▶ [Task instructions]
Restate the data below word for word. Skip any images it contains.
== Material provided ==
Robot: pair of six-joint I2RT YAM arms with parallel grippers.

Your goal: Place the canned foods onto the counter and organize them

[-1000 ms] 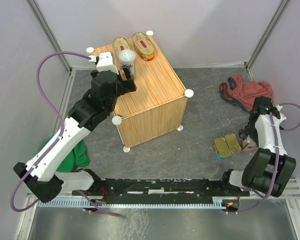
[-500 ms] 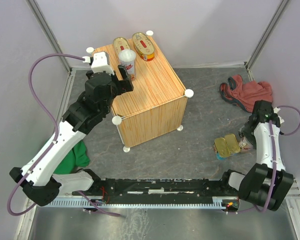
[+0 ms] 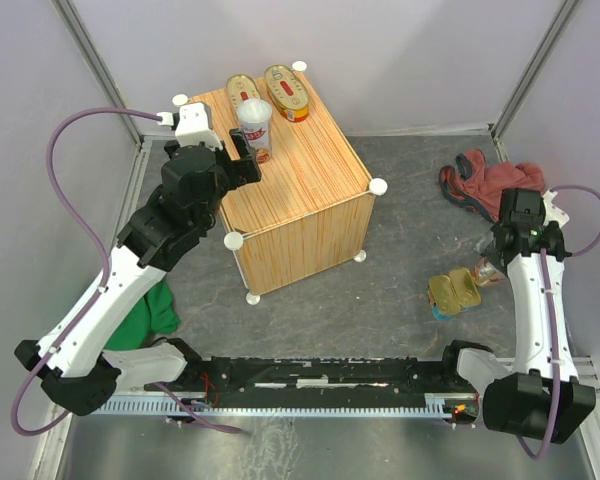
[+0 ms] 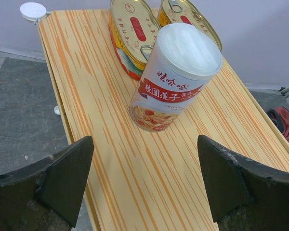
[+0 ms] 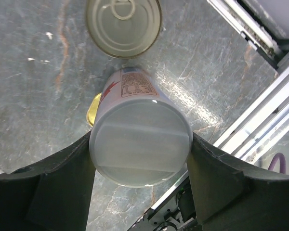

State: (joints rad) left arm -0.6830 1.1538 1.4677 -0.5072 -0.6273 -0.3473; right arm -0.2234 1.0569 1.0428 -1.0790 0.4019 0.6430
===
▶ [The completed task]
Robot: pair of six-joint I2RT YAM arms with parallel grippers.

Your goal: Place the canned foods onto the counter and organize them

[-1000 ms] 
[-500 ms] 
[+0 ms] 
[+0 ms] 
[+0 ms] 

State: (joints rad) left arm -0.6830 1.1538 1.4677 -0.5072 -0.6273 -0.3473; right arm -0.2234 1.0569 1.0428 -1.0790 0.4019 0.6430

This exercise requires nothing more.